Hi Robert,
Thanks a bunch for providing this comprehensive update. This is exactly
the kind of perspective I was looking for, even when overall it means
that for potential users of the Go SDK it is even sooner than what I
might have hoped for.
For more context, my interest was primarily on the streaming side. From
the list of missing features you listed, State + Timers + Triggers would
probably be highest priority. Unfortunately I won't be able to
contribute to the Go SDK anytime soon, so this is mostly fyi in case
anyone else does.
On improving the IOs, I think it would make a lot of sense to focus on
the cross-language route. There has been some work lately to make
existing Beam Java IOs available on the Flink runner (Max would be able
to share more details on that).
Thanks!
Thomas
On Wed, Apr 17, 2019 at 9:56 PM Robert Burke <[email protected]

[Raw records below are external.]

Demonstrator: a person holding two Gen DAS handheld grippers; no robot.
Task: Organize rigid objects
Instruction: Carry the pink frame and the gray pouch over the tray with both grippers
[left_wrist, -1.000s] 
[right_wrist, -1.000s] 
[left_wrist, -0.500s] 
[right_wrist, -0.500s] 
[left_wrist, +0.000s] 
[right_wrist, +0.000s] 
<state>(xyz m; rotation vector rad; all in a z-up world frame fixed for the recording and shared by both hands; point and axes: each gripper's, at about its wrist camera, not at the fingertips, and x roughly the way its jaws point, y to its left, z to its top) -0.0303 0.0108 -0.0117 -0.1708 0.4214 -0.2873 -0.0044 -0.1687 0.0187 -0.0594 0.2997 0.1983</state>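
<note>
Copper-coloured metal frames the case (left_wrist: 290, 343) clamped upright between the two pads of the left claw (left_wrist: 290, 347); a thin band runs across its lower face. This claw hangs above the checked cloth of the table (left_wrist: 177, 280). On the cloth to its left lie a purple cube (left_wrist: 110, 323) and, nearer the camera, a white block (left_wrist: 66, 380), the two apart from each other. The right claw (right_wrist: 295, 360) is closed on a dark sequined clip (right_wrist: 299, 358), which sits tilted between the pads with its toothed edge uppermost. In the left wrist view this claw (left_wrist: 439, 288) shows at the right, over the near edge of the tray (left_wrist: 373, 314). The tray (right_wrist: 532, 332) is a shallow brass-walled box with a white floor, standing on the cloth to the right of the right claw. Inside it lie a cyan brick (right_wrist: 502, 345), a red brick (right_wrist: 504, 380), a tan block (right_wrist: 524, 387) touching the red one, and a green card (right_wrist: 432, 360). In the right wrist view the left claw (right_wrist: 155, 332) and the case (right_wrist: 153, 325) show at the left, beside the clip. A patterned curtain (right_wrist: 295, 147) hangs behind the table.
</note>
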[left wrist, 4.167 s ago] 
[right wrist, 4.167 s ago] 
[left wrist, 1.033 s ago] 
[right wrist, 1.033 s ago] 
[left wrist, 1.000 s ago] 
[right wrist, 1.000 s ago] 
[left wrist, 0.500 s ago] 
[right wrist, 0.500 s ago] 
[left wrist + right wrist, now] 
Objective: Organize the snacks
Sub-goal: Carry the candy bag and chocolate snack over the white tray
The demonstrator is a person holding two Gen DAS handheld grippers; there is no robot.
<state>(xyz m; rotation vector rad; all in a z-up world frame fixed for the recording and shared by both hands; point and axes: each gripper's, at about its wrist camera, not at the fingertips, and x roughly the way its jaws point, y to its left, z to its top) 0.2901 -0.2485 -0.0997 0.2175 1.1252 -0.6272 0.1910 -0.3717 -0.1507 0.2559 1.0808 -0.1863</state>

<mailto:[email protected]>> wrote:
Oh dang. Thanks for mentioning that! Here's an open copy of the
versioning thoughts doc, though there shouldn't be any surprises
from the points I mentioned above.
https://docs.google.com/document/d/1ZjP30zNLWTu_WzkWbgY8F_ZXlA_OWAobAD9PuohJxPg/edit#heading=h.drpipq762xi7
On Wed, 17 Apr 2019 at 21:20, Nathan Fisher <[email protected]
<mailto:[email protected]>> wrote:
Hi Robert,
Great summary on the current state of play. FYI the referenced G
doc doesn't appear to people outside the org as a default.
Great to hear the Go SDK is still getting love. I last looked at
in September-October of last year.
Cheers,
Nathan
On Wed, 17 Apr 2019 at 20:27, Lukasz Cwik <[email protected]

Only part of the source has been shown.